Wamendagri Bima Arya: ASN Pelanggar UU Pilkada Bisa Diberhentikan
KOMPAS.com - Wakil Menteri Dalam Negeri (Wamendagri), Bima Arya Sugianto, menyoroti netralitas aparatur sipil negara (ASN) dalam pemilihan kepala daerah (Pilkada) 2024.
Hal itu dikatakannya usai menyerahkan kartu tanda penduduk (KTP) elektronik pada siswa siswi berusia 17 tahun di SMAN 1 Mataram, Selasa (5/11/2024).
Terkait netralitas ASN ini, Menteri Dalam Negeri Tito Karnavian telah mengeluarkan surat edaran dan menyampaikan arahan secara langsung.
"Pak menteri sudah mengeluarkan surat edaran juga menyampaikan arahan secara langsung tentang netralitas ASN."
"Jadi sekaligus ini membuka ruang bagi warga yang menemukan indikasi pelanggaran, silahkan dilaporkan, silahkan diproses sesuai dengan Undang Undang Kepemiluan dan ada Bawaslu di situ," ujar Bima kepada wartawan di Mataram.
Surat edaran Kemendagri tentang netralitas ASN dalam penyelenggaraan Pemilihan Umum (Pemilu) dan Pemilihan Kepala Daerah (Pilkada) itu dikeluarkan untuk menjaga netralitas ASN saat Pemilu dan Pilkada serentak 2024.
Dia melanjutkan, apabila dalam pengawasan dan investigas Badan Pengawas Pemilu (Bawaslu) menunjukkan bukti-bukti keterlibatan, ASN akan diproses sesuai hukum yang berlaku.
"Dari mulai sanksi teguran, peringan dan mungkin sekali kalau berat arahnya ke pemberhentian," ujar Bima.
Peraturan terkait netralitas ASN telah termuat dengan jelas dalam Pasal 2 Undang Undang nomer 5 tahun 2014.
Dijelaskan bahwa setiap pegawai ASN harus patuh pada asas netralitas dengan tidak berpihak dari segala bentuk pengaruh manapun dan tidak memihak kepada kepentingan tertentu.
Terkait dengan Laporan 104 dugaan pelanggaran netralitas ASN yang dilaporkan Bawaslu NTB ke Komisi Aparatur Sipil Negara (KASN), yang belum bisa memberi efek jera pada para ASN yang melanggar, ditanggapi serius oleh Bima.
Dikatakannya bahwa pihaknya akan menelusuri kembali laporan tersebut.
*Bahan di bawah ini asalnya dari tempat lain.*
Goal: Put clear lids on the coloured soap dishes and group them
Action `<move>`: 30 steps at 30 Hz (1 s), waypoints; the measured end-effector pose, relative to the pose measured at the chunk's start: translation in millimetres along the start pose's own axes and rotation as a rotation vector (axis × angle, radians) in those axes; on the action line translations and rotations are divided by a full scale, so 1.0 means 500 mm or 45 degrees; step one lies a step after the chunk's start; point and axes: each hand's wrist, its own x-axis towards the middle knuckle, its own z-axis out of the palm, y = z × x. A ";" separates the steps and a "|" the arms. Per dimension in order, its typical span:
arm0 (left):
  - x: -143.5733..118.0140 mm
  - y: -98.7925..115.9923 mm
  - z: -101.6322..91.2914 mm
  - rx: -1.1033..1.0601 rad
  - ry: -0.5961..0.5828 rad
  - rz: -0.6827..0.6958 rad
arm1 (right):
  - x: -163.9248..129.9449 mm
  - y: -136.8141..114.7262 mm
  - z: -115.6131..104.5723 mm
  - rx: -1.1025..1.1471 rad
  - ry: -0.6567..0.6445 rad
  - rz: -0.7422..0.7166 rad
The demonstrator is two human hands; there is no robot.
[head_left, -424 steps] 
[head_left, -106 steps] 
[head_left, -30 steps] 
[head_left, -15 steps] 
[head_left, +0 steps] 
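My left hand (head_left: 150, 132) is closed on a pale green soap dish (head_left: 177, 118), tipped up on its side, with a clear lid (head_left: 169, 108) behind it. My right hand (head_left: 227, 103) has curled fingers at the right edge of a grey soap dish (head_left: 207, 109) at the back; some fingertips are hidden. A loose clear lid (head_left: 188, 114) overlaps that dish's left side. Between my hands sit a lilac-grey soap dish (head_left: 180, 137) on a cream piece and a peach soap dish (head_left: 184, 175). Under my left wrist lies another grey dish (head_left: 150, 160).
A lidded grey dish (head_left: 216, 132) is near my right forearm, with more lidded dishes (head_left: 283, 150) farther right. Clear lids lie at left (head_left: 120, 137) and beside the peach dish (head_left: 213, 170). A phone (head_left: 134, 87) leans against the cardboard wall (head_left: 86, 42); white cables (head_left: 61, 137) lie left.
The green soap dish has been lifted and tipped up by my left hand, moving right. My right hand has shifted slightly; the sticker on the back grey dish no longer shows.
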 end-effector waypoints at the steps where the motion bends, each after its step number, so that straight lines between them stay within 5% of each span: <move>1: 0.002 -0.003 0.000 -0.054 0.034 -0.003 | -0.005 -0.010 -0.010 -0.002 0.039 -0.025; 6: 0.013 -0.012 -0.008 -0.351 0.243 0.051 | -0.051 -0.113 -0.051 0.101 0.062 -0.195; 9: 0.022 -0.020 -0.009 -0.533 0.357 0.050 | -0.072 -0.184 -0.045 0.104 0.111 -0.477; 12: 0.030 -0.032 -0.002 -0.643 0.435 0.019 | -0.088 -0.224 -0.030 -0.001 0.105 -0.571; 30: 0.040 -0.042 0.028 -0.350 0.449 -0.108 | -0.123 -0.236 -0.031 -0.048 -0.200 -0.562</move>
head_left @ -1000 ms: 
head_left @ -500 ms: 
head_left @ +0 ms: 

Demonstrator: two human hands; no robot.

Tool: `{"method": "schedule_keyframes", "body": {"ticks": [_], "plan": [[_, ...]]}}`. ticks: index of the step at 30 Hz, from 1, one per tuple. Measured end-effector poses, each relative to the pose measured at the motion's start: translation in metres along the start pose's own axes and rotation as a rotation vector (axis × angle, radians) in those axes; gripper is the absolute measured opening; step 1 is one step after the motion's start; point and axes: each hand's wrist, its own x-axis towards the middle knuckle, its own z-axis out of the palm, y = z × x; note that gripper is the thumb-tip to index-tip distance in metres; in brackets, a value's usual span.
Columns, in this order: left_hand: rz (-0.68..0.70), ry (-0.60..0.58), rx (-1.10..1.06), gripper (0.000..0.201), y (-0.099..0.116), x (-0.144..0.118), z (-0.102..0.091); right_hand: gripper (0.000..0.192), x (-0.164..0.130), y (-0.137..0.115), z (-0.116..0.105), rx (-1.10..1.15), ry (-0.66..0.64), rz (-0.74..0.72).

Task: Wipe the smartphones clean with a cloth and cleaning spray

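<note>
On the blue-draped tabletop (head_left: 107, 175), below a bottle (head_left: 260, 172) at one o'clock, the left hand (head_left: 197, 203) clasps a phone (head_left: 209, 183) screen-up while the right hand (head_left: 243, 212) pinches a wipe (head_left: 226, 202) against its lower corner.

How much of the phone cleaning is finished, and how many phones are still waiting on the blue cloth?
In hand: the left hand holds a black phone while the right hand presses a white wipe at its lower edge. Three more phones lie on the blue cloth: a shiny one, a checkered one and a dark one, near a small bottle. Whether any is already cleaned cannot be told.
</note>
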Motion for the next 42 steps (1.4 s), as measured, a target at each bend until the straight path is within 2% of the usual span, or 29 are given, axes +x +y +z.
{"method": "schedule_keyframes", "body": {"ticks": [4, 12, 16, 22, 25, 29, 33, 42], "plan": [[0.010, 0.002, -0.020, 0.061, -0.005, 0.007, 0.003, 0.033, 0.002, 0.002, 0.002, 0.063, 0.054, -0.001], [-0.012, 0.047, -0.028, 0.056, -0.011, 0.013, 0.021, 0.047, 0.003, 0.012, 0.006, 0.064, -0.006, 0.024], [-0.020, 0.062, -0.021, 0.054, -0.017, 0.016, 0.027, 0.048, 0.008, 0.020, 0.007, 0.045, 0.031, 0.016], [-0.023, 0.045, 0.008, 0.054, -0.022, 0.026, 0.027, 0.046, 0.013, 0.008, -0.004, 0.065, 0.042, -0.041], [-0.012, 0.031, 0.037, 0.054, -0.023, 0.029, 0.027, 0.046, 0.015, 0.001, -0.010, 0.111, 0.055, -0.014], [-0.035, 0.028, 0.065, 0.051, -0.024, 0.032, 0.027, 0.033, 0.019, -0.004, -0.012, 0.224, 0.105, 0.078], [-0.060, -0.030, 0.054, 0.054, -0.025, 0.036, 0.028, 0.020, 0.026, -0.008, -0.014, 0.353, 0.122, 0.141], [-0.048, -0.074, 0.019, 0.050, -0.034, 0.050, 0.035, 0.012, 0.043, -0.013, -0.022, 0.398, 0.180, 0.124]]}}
Pihaknya akan melihat rekomendasi Bawaslu seperti apa, temuannya seperti apa.
Jika memang ada pelanggaran berat, akan disesuaikan dengan sanksi berat yang diatur menurut undang-undang.
"Tetapi lagi lagi kita harus melihat kasus per kasusnya seperti apa, karena jangan sampai juga tergiring ke arah spekulasi politik yang belum pasti, jadi betul-betul harus ada pembuktian," ujar Bima.